In calling attention to the role privilege has played in my own success, I do not mean to dismiss the role of a solid work ethic. Mr. Marks is correct to emphasize the importance of hard work. For most of college, I worked two jobs – one via Work/Study, and one as a Resident Advisor (which paid for room and half of board).  I say “most” because I became an R.A. my second year; indeed, I was one of two sophomore R.A.s that year. (The others were all juniors and seniors.)  In addition to those jobs, I studied hard, spending long hours in the library.  I carried those work habits on to graduate school and into my career as an English professor.

However, I must point out that I was not working, say, 30-hour weeks in addition to doing schoolwork.
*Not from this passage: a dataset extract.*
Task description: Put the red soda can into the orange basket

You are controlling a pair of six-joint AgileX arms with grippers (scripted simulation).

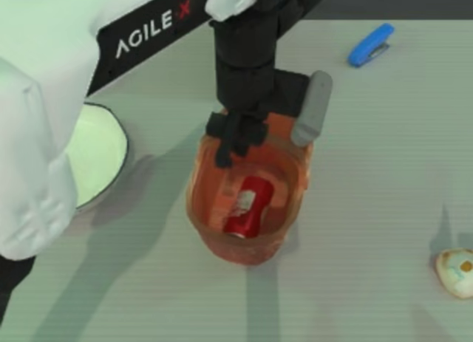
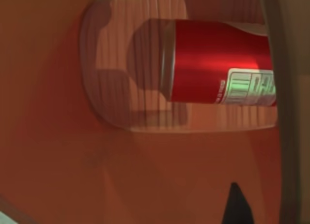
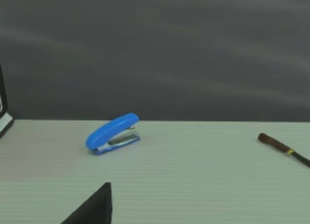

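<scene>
1. Inside the large oval orange woven basket (image 1: 203, 190) at the table's centre, the small red cylindrical soda can (image 1: 249, 205) lies on its side on the ribbed floor, its white label patch facing up.
2. Directly above the basket's far end, the left gripper (image 1: 235, 144) hangs with its dark fingers parted and holding nothing, apart from the can.
3. Seen from the left wrist camera, the can (image 2: 218, 62) rests free on the basket floor (image 2: 121, 64), with only one dark fingertip (image 2: 236, 204) showing; the basket's handle appears to be the grey bar (image 1: 311, 108) beside the arm.
4. Elsewhere on the pale table (image 1: 384, 179): a blue plastic stapler (image 1: 371, 45) far right, a white round bowl (image 1: 92, 154) left, and a cream rounded object (image 1: 455, 272) at the right edge.
5. Of the right gripper, only a dark corner (image 3: 92, 209) shows in its wrist view, so its state cannot be told.
</scene>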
The hours of the R.A. job varied, and the Work/Study job was, to the best of my recollection, about 8 hours a week, give or take. I have students now who work full-time, are the sole caregiver for their children, and are pursuing a B.A. That’s a much steeper hill to climb.

The problem in this country is not laziness. The problem is unacknowledged, unearned privilege.  It’s not that people lack industry; they lack opportunity. But the privileged – unconscious of the degree to which their own advantage has aided them – fail to see this, and so write well-intentioned, naïve articles like “If I Were a Poor Black Kid.” Mr. Marks means well, but his prescription for success would not have helped me.  And I was a middle-class white kid.
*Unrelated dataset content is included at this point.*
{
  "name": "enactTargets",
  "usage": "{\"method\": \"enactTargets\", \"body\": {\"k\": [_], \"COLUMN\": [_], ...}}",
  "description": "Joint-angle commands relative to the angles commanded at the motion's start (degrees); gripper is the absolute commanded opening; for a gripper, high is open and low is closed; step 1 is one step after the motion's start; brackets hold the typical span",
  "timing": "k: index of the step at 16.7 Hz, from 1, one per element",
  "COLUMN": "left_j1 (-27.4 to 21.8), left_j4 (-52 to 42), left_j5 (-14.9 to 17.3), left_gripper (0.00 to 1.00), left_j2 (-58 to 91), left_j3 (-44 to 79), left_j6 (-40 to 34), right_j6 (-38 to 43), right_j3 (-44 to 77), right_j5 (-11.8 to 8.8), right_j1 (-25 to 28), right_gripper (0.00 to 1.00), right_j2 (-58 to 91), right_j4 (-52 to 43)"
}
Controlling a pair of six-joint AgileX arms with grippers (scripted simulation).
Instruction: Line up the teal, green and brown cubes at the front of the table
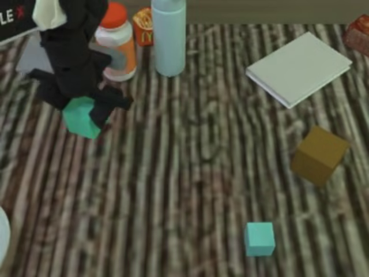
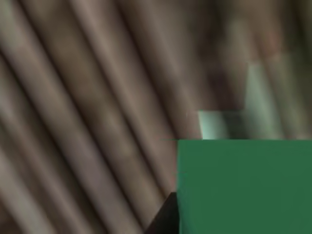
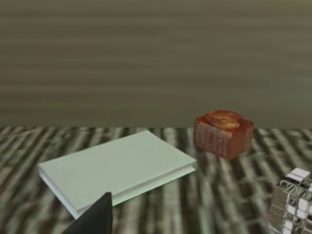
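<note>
Three cubes lie well apart on the striped table [image 1: 190,190]. The green cube [image 1: 81,116] sits toward the top view's left, in the far half of the table, and the left gripper [image 1: 86,109] is down on it, its dark fingers straddling the block, one seen at the cube's right edge; the jaws look closed to the cube's width, though the arm's body hides much of the contact from above. In the left wrist view the green cube [image 2: 243,187] fills the lower corner of the picture, pressed close to the camera, with striped table behind it. The brown cube [image 1: 319,156] rests at the right side, turned at an angle to the stripes, roughly mid-depth. The teal cube [image 1: 259,239] stands near the front edge, right of centre, nearer the brown one than the green. Behind the left arm stand an orange-capped bottle [image 1: 117,43], a small red-and-yellow box [image 1: 143,26] and a tall pale blue bottle [image 1: 169,36], clustered at the far edge. A pale book [image 1: 298,68] lies flat at far right, with a reddish block [image 1: 358,32] beyond it at the corner. The right gripper does not show from above; its wrist view has only one dark fingertip [image 3: 95,218] at the picture's edge, so I cannot tell how its jaws stand.
</note>
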Motion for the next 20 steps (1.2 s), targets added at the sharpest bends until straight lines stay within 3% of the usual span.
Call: {"method": "enactTargets", "body": {"k": [4,13,16,20], "left_j1": [-8.2,-32.4,-37.3,-38.4], "left_j4": [-0.4,-0.7,-0.1,0.2], "left_j5": [-0.3,-1.0,-1.3,-1.4], "left_gripper": [0.0,0.0,0.0,0.0], "left_j2": [-1.2,-7.0,-9.1,-9.7], "left_j3": [-1.2,-7.9,-9.4,-9.8], "left_j6": [-13.0,-54.8,-61.6,-63.2], "right_j6": [0.0,0.0,0.0,0.0], "right_j3": [0.0,0.0,0.0,0.0], "right_j5": [0.0,0.0,0.0,0.0], "right_j1": [0.0,0.0,0.0,0.0], "right_gripper": [1.0,1.0,1.0,1.0], "right_j2": [0.0,0.0,0.0,0.0], "right_j4": [0.0,0.0,0.0,0.0]}}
The photo is of me, at about age 11, reading The Hobbit.


  1. Lia


    Apparently Marks’ piece raised such a ruckus that Forbes pulled it from their site! And the Internet Archive doesn’t seem to have it either. Darn, I’m late to the party again. Thanks for the thoughtful piece, Phil.

  2. Reply

    Thank You for bringing to light a fact not too many people will acknowledge never mind admit. Thanks for sharing!!

  3. Sarah


    And here I was upset about Stephen Bloom’s article in Forbes. I totally missed Marks’ even more offensive piece! Love your closing paragraph.

  4. Reply

    Thanks, Phil, for exposing the kind of unearned privilege most people just don’t see. I’ve been trying to do the same thing, and consider how it effects a particular area (I’m especially interested in children’s publishing). Maybe loads of us should write just this sort of essay…

  5. Reply

    Thanks, everyone! And special thanks for overlooking my failure to address the many kinds of privilege from which I have benefitted (and continue to benefit). I barely touch on race in my li’l essay, but whiteness obviously ranks high among my unearned privileges. And then, of course, being born male, heterosexual, middle class, physically healthy, with a culturally “normal” body – those are certainly assets I did not earn, and (regrettably) not addressed in my essay.

  6. pete zimm


    most of these comments are ancient. however, given that I am using your picture, I felt I should read the article you wrote. I am constantly amazed at how little people understand the matrix/mileu that is privilege.

    “If I was a poor black kid I’d use the free technology available to help me study”
    a) does the child know it is available? I was taught about libraries. from family.
    b) does the child have time? may children in poverty have to take care of siblings. and do other things.
    c) has anyone every remotely instilled in the child a sense that using this technology and getting an education will actually benefit him? In texas as a former teacher I met many hispanics whose families told them that they could work in the family business (car shop, etc.) and while the family did not stand in the way of education, their value was to work hard. education was not prized culturally like it was in my family. to “rise above” blue collar work, something my anglo grandparenets longed for their kids, is sometimes seen as a form of pride/narcissism/anglo-conformity by some communities of color. I have had latino friends with college degrees say that relatives ask “do you think you are better than me?” about 1 out 3 of my anglo family extended family did not finish college. no one has ever asked if I feel superior.
    4) is the route to the library safe? is part of it through gang areas?

    anyway. I lament a world were no one reads my blog and … gene marks is on huffington post.